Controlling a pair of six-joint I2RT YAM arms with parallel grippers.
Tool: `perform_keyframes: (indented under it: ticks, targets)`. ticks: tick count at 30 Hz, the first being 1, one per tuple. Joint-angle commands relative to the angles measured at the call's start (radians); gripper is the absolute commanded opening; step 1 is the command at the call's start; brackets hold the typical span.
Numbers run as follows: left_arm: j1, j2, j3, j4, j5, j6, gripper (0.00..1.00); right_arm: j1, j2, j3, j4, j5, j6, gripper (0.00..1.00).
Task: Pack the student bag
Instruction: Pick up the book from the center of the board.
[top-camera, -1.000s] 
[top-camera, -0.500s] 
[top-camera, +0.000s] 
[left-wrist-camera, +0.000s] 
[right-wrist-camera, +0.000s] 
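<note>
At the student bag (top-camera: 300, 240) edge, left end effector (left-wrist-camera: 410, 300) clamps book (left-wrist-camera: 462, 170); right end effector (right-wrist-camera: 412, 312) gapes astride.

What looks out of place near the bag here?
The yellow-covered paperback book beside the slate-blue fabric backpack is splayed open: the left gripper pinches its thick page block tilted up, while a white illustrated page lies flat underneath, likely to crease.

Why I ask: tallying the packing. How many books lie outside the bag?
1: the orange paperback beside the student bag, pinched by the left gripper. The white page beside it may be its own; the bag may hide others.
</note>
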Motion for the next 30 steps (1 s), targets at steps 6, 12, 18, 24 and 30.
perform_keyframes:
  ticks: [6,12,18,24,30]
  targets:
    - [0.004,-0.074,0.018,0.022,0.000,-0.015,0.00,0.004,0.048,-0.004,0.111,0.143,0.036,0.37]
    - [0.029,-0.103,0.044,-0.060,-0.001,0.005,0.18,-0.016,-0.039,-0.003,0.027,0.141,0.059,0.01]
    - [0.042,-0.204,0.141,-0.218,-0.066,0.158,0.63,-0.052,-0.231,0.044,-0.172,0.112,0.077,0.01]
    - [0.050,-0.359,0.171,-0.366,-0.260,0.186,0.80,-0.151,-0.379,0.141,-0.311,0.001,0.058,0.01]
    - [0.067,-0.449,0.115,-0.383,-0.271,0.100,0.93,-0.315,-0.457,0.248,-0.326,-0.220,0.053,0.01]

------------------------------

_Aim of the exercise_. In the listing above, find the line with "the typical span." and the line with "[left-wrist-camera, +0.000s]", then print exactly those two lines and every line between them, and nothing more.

_Problem solution_.
Tool: `perform_keyframes: (indented under it: ticks, targets)`. ticks: tick count at 30 Hz, the first being 1, one per tuple. Joint-angle commands relative to the angles measured at the call's start (radians); gripper is the absolute commanded opening; step 1 is the command at the call's start; brackets hold the typical span.
Numbers run as follows: left_arm: j1, j2, j3, j4, j5, j6, gripper (0.00..1.00); right_arm: j1, j2, j3, j4, j5, j6, gripper (0.00..1.00).
Task: Pack the student bag
Instruction: Pick up the book from the center of the board.
[top-camera, -1.000s] 
[top-camera, -0.500s] 
[top-camera, +0.000s] 
[left-wrist-camera, +0.000s] 

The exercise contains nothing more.